Results of MLP and RF models predicted the growth indices of chickpea sufficiently with maximum prediction for shoot length. These results are contrary to the recently reported findings in chickpea (Aasim et al. 2023a), where relatively low R2 scores for shoot length and vice versa high R2 scores for remaining growth indices in response to NaCl induced salinity. The performance of both models was almost like each other, relatively high R2 scores were associated with MLP model. The significance of results was also analyzed by using three other performance metrics along with R2. The low MSE and MAE scores confirmed the performance of R2. Application of MAPE is another strong metric to evaluate the performance of the model. The MAPE scores below 50% are acceptable for the model with values of 0 or near to zero reflect the better performance of the model. Therefore, opting for two more performance metrics offers better model prediction compared to using single performance metric. Application of AI/ML models for the prediction, validation and optimization of in vitro growth indices have been documented for different crops like chickpea (Aasim et al. 2023a), and industrial hemp (Aasim et al. 2022b; Hesami et al. 2021; Pepe et al. 2021a, b). These results revealed the excellent performance of both MLP and RF models. Previous studies on MLP and RF models exhibited the variable response, based mainly on the design of the experiment (input and output variables), and used models (Hesami et al. 2019; Salehi et al. 2021).

Conclusion

This research provides a thorough comprehension of how LEDs and hydropriming interact to influence chickpea germination and growth. White LEDs (W-LEDs) were more effective, promoting rapid germination with high indices such as MGT, CVt, and Z values. R-LEDs, on the other hand, were more effective in promoting seedling development. The hydropriming treatment duration proved to be a crucial factor, with the 2 h treatment period exhibiting superior results characterized by lower MGT, CVt, and U values, accompanied by the highest Z values. Whereas hydropriming for 4 h enhanced the in vitro plant growth parameters. The combination of W-LEDs with hydropriming durations of 1 h and 2 h proved highly effective, showcasing a synergistic impact on the optimization of germination and growth. From an anticipatory standpoint, the research not only found relationships between LED type and hydropriming times, but it also made use of sophisticated analytical instruments like Pareto charts, normal plots, and optimization techniques like surface and contour plots. These research techniques aided in the improvement of results and laid the groundwork for more advanced techniques in the fields of plant sciences and agronomy.

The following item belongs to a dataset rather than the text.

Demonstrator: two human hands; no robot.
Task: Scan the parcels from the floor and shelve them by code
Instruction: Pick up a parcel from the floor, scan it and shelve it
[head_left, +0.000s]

An important development in outcome prediction is the use of machine learning (ML) and artificial intelligence (AI) models. The study shows that hydropriming and LEDs may be effectively linked by using four performance criteria. The results point to the prospect of using optimization methods in addition to predictive modeling for chickpea cultivation. The study enlightens the complex relationships that exist between hydropriming conditions and light sources, exhibiting a range of responses in growth indices. This thorough comprehension opens the door for further research into the underlying processes driving these reactions. In this study, two models based on different principles were employed for ML modeling. It is possible and recommended to integrate more advanced AI techniques like deep learning or hybrid models for more efficient and robust prediction, followed by enhancing the optimization and validation. It is also recommended to employ these high-tech technologies under field or greenhouse conditions. The study’s overall findings demonstrate the use of intelligent modeling approaches and technology for plant science research.